**Task objective**
Search the records for the word "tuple" and report each line that has it.

**Records contained in a dataset**
▼

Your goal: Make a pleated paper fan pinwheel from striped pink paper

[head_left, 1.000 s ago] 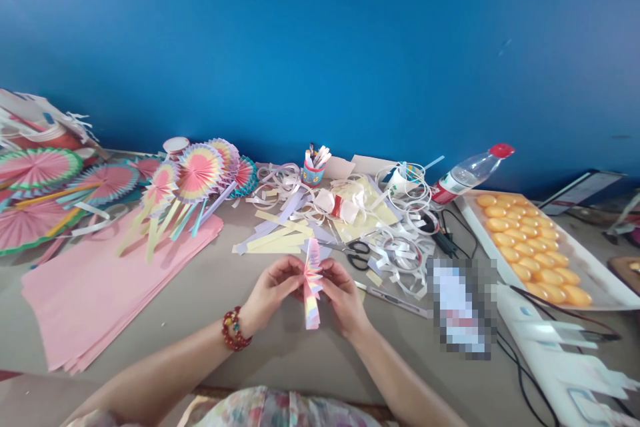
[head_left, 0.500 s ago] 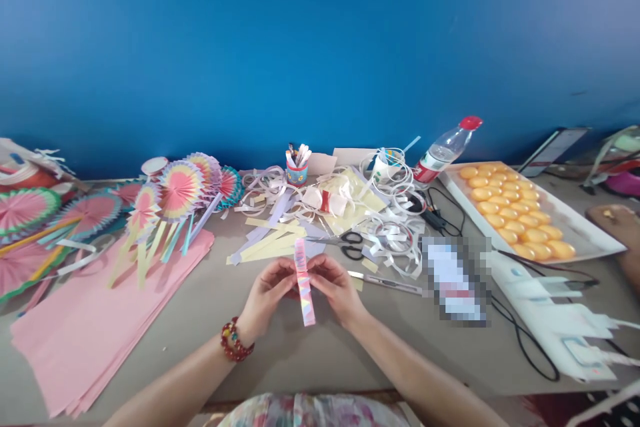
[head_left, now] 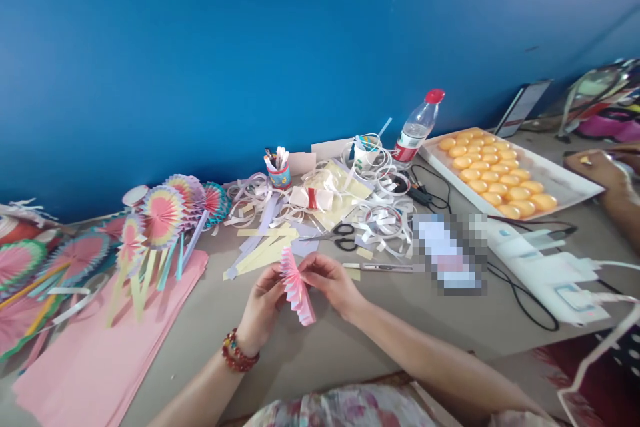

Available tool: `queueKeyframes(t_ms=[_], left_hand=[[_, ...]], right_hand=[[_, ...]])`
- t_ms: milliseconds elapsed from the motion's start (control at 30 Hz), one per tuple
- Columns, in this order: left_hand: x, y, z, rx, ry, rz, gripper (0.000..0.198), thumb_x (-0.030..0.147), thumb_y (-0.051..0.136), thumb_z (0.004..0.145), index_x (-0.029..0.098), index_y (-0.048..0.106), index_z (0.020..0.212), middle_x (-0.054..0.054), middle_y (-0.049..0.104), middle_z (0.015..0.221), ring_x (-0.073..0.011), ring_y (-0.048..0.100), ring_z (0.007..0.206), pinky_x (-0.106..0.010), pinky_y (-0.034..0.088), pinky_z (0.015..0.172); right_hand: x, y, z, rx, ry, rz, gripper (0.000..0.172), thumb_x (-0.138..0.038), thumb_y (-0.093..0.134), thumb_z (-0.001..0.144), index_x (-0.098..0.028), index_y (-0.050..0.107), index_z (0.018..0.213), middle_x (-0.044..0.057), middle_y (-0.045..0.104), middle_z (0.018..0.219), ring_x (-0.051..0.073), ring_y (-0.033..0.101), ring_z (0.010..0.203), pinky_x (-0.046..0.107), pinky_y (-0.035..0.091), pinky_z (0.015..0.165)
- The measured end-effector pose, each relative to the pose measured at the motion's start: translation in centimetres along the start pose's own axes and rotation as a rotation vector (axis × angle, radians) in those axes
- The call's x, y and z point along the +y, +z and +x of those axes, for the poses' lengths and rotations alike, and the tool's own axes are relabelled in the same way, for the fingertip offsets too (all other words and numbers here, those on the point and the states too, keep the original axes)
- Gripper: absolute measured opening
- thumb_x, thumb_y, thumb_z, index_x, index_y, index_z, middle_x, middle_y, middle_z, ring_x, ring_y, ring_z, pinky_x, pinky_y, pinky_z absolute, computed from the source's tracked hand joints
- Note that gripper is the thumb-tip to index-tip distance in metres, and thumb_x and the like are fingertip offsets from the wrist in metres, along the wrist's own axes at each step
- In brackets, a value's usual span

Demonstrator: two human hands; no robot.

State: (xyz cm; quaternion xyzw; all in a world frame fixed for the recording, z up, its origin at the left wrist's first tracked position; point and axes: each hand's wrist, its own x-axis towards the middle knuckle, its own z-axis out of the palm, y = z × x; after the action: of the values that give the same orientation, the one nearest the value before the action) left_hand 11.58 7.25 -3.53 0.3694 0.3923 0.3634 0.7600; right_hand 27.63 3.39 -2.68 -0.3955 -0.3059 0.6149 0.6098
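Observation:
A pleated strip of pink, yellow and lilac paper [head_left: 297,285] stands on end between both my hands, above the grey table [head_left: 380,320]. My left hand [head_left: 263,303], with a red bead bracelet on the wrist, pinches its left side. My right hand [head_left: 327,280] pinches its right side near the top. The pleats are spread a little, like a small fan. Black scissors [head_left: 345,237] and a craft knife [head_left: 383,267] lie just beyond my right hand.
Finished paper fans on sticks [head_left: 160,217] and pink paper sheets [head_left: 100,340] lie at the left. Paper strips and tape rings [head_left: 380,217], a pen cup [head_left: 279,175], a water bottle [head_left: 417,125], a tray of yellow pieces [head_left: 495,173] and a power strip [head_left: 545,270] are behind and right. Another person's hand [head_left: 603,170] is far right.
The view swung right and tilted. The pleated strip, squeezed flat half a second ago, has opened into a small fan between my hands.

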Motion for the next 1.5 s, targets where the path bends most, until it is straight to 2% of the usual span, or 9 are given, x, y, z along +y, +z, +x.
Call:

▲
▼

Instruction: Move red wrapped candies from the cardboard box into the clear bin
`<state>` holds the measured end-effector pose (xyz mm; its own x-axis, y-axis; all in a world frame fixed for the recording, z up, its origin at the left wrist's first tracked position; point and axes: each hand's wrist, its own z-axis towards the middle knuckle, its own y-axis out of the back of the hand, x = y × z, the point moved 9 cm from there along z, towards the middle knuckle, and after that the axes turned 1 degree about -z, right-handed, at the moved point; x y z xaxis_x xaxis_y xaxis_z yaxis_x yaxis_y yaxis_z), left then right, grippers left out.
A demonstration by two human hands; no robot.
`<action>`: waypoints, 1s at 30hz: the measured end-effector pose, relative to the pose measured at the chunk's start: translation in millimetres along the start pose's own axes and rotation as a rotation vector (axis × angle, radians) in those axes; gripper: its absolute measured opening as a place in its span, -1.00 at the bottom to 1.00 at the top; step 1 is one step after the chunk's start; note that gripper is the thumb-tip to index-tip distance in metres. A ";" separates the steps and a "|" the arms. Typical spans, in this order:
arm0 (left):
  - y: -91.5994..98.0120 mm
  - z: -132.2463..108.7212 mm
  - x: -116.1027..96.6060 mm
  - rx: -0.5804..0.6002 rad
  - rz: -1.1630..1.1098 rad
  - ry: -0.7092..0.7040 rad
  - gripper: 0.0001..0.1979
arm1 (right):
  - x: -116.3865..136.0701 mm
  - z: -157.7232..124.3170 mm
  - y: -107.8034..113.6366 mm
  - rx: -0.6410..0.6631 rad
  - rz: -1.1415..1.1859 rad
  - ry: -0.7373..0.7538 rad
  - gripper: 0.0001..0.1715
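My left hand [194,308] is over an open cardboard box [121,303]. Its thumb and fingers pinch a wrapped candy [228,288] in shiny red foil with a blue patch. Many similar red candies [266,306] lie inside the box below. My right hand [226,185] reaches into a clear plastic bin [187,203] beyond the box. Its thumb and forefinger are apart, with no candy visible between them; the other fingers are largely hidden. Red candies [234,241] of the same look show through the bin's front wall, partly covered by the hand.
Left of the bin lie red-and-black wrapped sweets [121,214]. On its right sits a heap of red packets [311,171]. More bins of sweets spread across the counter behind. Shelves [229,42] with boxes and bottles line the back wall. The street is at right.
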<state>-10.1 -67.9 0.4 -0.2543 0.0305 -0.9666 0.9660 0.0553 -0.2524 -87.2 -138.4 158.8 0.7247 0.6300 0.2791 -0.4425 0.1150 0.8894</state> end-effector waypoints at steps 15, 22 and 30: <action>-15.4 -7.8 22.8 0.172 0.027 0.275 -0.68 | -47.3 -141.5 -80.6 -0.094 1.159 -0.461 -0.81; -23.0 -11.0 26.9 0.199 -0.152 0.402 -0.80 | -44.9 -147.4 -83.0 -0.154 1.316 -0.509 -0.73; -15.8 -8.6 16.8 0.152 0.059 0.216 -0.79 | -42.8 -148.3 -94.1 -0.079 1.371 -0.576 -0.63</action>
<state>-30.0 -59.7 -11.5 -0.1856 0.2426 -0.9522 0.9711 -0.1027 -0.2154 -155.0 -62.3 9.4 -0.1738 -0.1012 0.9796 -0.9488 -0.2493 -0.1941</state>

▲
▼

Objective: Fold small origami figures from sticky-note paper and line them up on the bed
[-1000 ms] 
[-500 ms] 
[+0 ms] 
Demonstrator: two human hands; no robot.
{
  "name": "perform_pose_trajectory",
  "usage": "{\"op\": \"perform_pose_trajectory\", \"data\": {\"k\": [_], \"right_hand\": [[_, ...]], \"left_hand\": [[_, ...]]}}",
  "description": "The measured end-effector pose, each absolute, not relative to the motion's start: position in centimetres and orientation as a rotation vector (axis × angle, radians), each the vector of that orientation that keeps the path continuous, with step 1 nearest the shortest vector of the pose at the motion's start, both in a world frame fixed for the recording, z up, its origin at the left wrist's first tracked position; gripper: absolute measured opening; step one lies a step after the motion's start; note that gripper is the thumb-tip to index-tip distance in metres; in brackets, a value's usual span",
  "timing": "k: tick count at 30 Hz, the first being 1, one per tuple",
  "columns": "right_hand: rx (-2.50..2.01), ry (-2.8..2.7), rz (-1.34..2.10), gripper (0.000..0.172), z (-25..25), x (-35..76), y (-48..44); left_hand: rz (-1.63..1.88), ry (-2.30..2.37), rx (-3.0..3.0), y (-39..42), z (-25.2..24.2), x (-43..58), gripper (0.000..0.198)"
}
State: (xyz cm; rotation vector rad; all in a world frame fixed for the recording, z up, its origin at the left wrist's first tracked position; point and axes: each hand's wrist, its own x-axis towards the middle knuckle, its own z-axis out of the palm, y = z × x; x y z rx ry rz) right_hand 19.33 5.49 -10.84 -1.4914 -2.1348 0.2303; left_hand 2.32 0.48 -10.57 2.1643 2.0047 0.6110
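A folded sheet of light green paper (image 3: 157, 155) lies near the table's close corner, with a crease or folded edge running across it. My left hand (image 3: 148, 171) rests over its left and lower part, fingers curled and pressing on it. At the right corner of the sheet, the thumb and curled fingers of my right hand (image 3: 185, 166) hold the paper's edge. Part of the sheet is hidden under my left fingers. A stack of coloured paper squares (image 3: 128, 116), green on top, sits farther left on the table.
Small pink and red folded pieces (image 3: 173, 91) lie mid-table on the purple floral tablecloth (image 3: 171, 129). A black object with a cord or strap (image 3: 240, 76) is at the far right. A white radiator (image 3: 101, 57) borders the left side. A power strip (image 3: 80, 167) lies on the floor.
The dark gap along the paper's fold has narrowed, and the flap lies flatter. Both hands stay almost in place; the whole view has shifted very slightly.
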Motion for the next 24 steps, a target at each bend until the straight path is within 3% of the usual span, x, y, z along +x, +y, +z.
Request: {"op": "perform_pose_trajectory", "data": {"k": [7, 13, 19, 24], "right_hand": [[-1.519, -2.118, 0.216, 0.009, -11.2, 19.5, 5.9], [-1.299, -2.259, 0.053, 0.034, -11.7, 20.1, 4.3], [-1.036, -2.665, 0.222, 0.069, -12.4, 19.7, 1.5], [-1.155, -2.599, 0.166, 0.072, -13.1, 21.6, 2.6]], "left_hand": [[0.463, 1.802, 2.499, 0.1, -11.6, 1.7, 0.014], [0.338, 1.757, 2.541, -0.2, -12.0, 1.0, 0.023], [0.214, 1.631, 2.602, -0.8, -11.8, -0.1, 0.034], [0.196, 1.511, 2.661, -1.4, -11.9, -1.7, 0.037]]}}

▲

**Your solution**
- t_ms: milliseconds elapsed from the motion's start (control at 30 Hz), one per tuple
  "timing": "k: tick count at 30 Hz, the first being 1, one per tuple",

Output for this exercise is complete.